======== Dataset records
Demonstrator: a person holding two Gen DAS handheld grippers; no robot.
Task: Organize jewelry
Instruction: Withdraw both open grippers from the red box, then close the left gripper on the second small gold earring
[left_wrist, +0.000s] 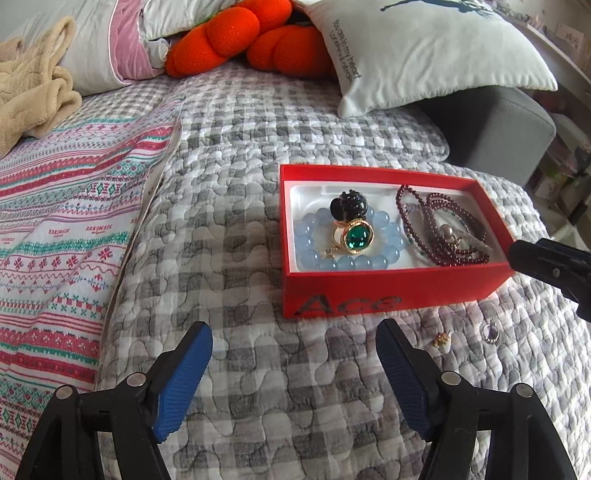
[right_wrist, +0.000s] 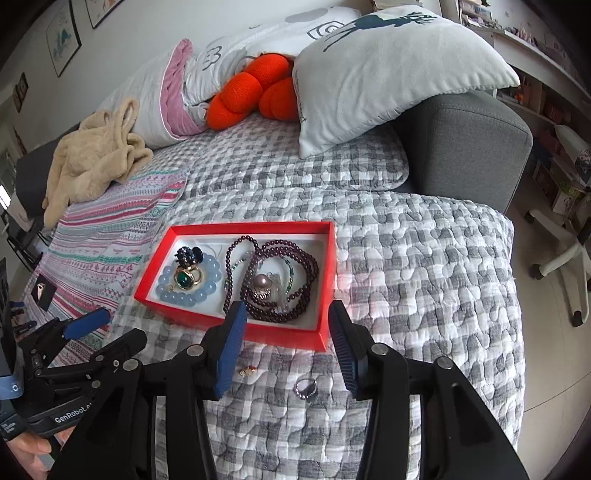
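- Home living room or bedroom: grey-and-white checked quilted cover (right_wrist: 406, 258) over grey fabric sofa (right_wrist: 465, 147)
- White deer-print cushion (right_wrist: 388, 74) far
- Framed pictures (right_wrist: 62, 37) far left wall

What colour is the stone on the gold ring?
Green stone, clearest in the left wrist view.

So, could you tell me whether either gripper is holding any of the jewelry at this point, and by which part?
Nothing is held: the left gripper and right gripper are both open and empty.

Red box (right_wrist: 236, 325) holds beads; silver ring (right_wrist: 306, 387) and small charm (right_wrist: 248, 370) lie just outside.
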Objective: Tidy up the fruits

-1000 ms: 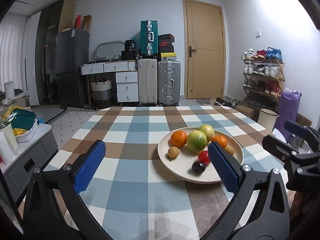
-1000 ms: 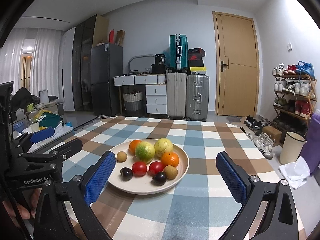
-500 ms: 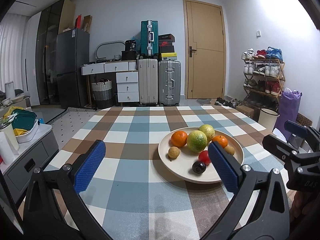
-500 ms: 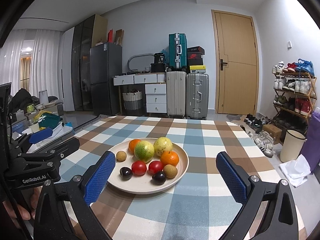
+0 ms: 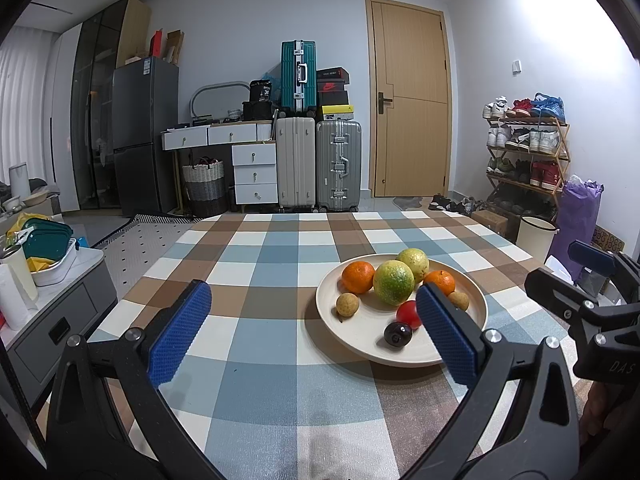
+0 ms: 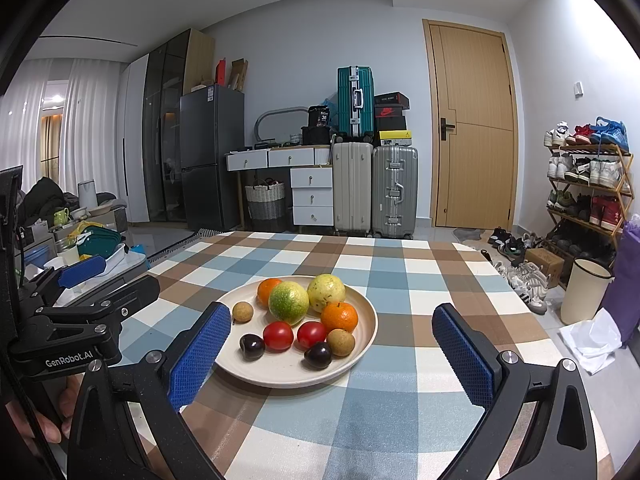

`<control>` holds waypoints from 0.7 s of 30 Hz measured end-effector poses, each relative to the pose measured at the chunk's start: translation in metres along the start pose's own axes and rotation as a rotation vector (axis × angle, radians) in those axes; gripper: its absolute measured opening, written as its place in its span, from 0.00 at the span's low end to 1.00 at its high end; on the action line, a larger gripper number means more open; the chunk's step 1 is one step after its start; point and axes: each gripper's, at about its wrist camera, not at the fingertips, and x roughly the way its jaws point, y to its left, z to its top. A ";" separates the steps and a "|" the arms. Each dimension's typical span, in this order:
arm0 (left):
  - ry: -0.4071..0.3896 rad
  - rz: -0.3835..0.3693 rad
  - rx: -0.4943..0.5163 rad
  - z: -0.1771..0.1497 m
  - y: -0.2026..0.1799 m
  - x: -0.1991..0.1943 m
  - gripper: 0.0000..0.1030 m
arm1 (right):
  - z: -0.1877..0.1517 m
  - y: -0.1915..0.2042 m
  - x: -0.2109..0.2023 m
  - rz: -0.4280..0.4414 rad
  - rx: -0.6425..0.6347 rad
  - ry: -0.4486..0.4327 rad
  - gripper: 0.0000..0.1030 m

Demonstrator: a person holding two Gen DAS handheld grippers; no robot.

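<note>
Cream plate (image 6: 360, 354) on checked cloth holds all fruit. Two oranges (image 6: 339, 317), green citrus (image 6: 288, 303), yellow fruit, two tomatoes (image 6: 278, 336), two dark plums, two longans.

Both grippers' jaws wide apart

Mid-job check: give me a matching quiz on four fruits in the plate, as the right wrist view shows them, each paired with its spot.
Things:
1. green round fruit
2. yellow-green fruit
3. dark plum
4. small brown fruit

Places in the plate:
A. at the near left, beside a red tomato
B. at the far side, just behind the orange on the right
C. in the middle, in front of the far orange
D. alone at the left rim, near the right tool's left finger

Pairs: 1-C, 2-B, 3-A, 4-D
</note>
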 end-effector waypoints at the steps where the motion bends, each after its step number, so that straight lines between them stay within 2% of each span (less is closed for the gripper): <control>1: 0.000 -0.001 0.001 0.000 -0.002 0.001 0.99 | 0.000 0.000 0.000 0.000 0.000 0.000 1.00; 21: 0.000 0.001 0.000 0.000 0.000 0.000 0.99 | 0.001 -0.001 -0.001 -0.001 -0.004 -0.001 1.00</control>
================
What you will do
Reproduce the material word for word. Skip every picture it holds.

Response to this task
Demonstrator: a person holding two Gen DAS handheld grippers; no robot.
Task: Organize jewelry
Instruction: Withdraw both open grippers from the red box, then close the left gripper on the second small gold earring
[left_wrist, +0.000s] 
[right_wrist, +0.000s] 
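- Home living room or bedroom: grey-and-white checked quilted cover (right_wrist: 406, 258) over grey fabric sofa (right_wrist: 465, 147)
- White deer-print cushion (right_wrist: 388, 74) far
- Framed pictures (right_wrist: 62, 37) far left wall

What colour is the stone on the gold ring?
Green stone, clearest in the left wrist view.

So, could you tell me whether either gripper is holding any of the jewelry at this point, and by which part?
Nothing is held: the left gripper and right gripper are both open and empty.

Red box (right_wrist: 236, 325) holds beads; silver ring (right_wrist: 306, 387) and small charm (right_wrist: 248, 370) lie just outside.
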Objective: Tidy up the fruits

-1000 ms: 
-1000 ms: 
-500 ms: 
-500 ms: 
+0 ms: 
+0 ms: 

`<control>` holds waypoints from 0.7 s of 30 Hz measured end-effector poses, each relative to the pose measured at the chunk's start: translation in metres along the start pose's own axes and rotation as a rotation vector (axis × angle, radians) in those axes; gripper: its absolute measured opening, written as its place in its span, from 0.00 at the span's low end to 1.00 at its high end; on the action line, a larger gripper number means more open; the chunk's step 1 is one step after its start; point and axes: each gripper's, at about its wrist camera, not at the fingertips, and x roughly the way its jaws point, y to its left, z to its top. A ";" separates the steps and a "|" the arms. Each dimension's typical span, in this order:
arm0 (left):
  - ry: -0.4071..0.3896 rad
  - rz: -0.3835..0.3693 rad
  - rx: -0.4943..0.5163 rad
  - z: -0.1771..0.1497 m
  - y: -0.2026..0.1799 m
  - x: -0.1991..0.1943 m
  - gripper: 0.0000..0.1030 m
arm1 (right):
  - z: -0.1877..0.1517 m
  - y: -0.1915..0.2042 m
  - x: -0.2109..0.2023 m
  - rz: -0.4280..0.4414 rad
  - rx: -0.6425..0.6347 rad
  - ry: -0.4486..0.4327 rad
  - gripper: 0.0000..0.1030 m

Demonstrator: a person holding two Gen DAS handheld grippers; no robot.

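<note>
Cream plate (image 6: 360, 354) on checked cloth holds all fruit. Two oranges (image 6: 339, 317), green citrus (image 6: 288, 303), yellow fruit, two tomatoes (image 6: 278, 336), two dark plums, two longans.

Both grippers' jaws wide apart

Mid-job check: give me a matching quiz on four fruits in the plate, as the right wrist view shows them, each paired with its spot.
Things:
1. green round fruit
2. yellow-green fruit
3. dark plum
4. small brown fruit

Places in the plate:
A. at the near left, beside a red tomato
B. at the far side, just behind the orange on the right
C. in the middle, in front of the far orange
D. alone at the left rim, near the right tool's left finger

Pairs: 1-C, 2-B, 3-A, 4-D
</note>
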 end-effector waypoints at the steps where the motion bends, each after its step number, so that straight lines between them stay within 2% of each span (less is closed for the gripper): <control>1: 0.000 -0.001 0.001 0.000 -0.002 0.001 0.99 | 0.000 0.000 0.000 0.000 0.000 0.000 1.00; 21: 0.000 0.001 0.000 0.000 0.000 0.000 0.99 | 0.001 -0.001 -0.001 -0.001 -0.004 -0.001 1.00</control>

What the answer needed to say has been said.